Костров прошелся к двери, развязал лежащий в углу вещевой мешок, достал две банки свиной тушенки, которую взял по талонам на пункте питания.
— Это вам, небось наголодались при оккупации, — сказал он. — А вторую сейчас раскупорим, — и он попросил нож, хотел проткнуть жестяную крышку, но не мог справиться одной рукой.
— Давайте я помогу. Вас тоже беда не обошла. Горе горькое.
— Ничего, моя беда — со мною… И к этому надо привыкать, как к неизбежному, войною отпущенному, — нарочито успокоенным и грубоватым голосом говорил он; через минуту спросил уже заинтересованно: — У вас, поди, тоже немалая беда. Сумасброд? Или набедокурил?

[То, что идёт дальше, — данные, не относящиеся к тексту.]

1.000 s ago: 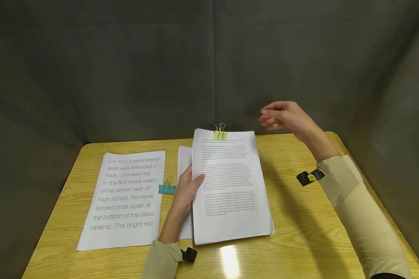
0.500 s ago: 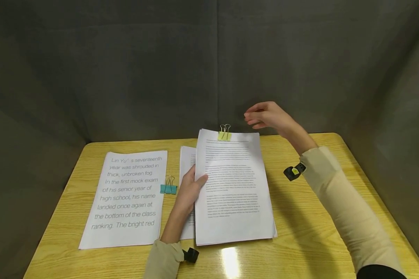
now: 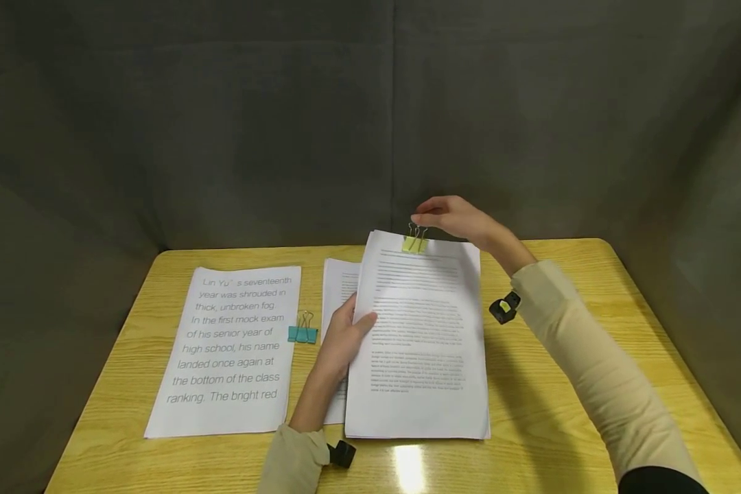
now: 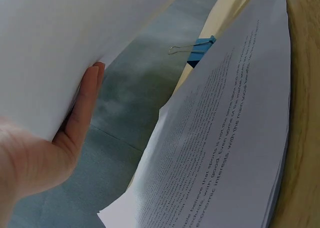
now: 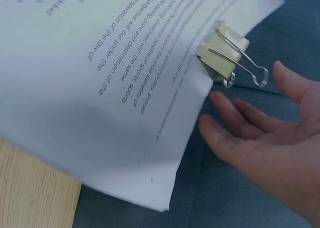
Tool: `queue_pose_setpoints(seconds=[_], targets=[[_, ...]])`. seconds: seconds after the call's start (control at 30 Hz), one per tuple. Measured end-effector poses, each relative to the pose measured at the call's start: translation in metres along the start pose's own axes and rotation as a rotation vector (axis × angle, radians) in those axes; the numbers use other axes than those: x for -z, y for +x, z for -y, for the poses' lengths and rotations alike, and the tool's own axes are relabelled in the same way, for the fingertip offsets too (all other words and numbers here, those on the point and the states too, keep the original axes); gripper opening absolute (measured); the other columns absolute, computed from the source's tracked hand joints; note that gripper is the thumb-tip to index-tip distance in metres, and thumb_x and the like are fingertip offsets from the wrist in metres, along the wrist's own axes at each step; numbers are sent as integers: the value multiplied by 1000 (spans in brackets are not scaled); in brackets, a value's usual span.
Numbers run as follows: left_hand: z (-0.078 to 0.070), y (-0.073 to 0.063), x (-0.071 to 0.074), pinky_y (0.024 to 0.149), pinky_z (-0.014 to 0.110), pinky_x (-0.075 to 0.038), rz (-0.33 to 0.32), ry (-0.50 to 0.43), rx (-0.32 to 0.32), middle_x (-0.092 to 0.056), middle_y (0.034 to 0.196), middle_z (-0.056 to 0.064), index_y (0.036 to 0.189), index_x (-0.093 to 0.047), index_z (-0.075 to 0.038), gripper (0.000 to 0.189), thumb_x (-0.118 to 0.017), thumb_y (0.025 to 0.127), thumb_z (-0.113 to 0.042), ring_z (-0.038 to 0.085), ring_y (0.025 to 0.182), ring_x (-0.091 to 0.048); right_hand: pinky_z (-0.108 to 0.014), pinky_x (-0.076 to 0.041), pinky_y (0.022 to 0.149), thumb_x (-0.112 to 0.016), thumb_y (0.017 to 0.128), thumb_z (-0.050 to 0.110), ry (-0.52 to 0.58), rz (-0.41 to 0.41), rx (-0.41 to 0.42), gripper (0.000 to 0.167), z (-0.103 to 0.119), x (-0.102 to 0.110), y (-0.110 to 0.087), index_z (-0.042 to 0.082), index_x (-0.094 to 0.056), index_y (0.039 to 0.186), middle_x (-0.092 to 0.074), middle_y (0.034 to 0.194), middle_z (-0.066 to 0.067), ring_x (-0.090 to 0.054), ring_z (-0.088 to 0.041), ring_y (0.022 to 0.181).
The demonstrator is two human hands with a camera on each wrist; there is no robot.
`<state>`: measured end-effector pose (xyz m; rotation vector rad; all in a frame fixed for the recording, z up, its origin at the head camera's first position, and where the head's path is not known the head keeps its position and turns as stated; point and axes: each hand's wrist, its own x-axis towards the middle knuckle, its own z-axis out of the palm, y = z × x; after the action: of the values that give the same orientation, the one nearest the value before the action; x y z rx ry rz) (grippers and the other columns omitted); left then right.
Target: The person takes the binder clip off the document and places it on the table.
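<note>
A stack of printed paper (image 3: 420,336) is tilted up off the table in the head view. My left hand (image 3: 342,336) grips its left edge, thumb on the front and the other fingers behind. A yellow binder clip (image 3: 414,245) sits on the stack's top edge, its wire handles (image 5: 252,68) pointing away from the sheets. My right hand (image 3: 460,218) is right at those handles. In the right wrist view its thumb stands near the handle ends, with the fingers spread close to the paper's edge and nothing held.
A second printed stack (image 3: 335,412) lies partly hidden under the raised one. A teal binder clip (image 3: 302,335) is beside a large-print stack (image 3: 222,343) at the left, both on the wooden table (image 3: 568,425). A dark curtain (image 3: 272,137) stands behind.
My right hand has come left and down to the yellow binder clip's handles. The held stack appears shifted slightly right, still in my left hand.
</note>
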<state>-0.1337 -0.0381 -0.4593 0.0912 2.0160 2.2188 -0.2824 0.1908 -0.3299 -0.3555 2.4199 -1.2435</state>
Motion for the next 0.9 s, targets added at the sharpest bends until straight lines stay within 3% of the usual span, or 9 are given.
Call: queue_pose_setpoints(seconds=[0.27,0.57,0.67,0.9], targets=[[-2,-1,-3,108,49,-45,33,-9,-8,-57,145,18,156,-41,-3,54,-50,103,-1,30,123,-60,-45,-44,102,-61,105,32,-9,70,45,50,-8,-5,1,-5,-57,139,-61,133,-18,-55,-30,114],[-4,-1,-1,102,46,-48,22,-14,0,-60,138,17,155,-44,-4,52,-50,103,-3,29,119,-61,-37,-46,97,-65,103,30,30,85,54,52,-19,6,-1,-6,-59,139,-66,129,-16,-57,-26,109],[-4,-1,-1,96,41,-51,32,-19,9,-63,133,16,154,-45,-5,51,-51,103,-3,27,113,-64,-31,-48,94,-69,100,28,69,71,43,52,-22,8,-2,-7,-60,136,-68,125,-15,-59,-24,106],[-2,0,1,84,34,-56,81,-28,25,-67,124,18,154,-46,-6,51,-51,104,-4,24,99,-69,-27,-51,82,-76,95,24,135,-12,44,36,-24,6,-6,-5,-68,115,-73,103,-8,-62,-19,93]])
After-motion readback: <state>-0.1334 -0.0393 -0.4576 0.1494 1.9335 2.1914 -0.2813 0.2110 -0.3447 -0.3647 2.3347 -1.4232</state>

— Ох и не говорите, — отмахнулась молодайка. — Сумасбродом его мало назвать — злыдень! — в голосе ее слышалась откровенная неприязнь.
Кострову не хотелось принуждать молодайку, назвавшуюся Кирой, к неприятному разговору — стоило ли тревожить чужие раны? Но в глазах ее стояла такая боль, такая безысходность, что он не сдержался:
— Вы напрасно таите… Свои–то раны не чужие.
— Что свои, что чужие — все одно. Общая беда, — скорбно ответила Кира и поглядела на мать.
По тому, как дочь окликала мать и та отзывалась, шла выполнять какую–либо просьбу, Костров понял, что она не глухая, но попытаться разговорить ее, чтобы открыла свою душу, счел неприличным.
— Не тревожьте ее, — сказала молодайка, потом, кивая в сторону матери, негромко проговорила: — Все понимает, слышит, порой и рассудок к ней вертается. — И прошептала: — У нее тихое помешательство.
Время тянулось медленно.
Молодайка принялась накрывать на стол. Поставила дымящуюся картошку, из погреба принесла моченую капусту; разжигала аппетит и свиная тушенка, но ни проголодавшийся Костров, ни молодайка к еде не притронулись. А старая мать, ее звали Августина, даже не подошла к столу, присела в маленькой комнате–спальне, облокотилась на подоконник и все смотрела, смотрела наружу.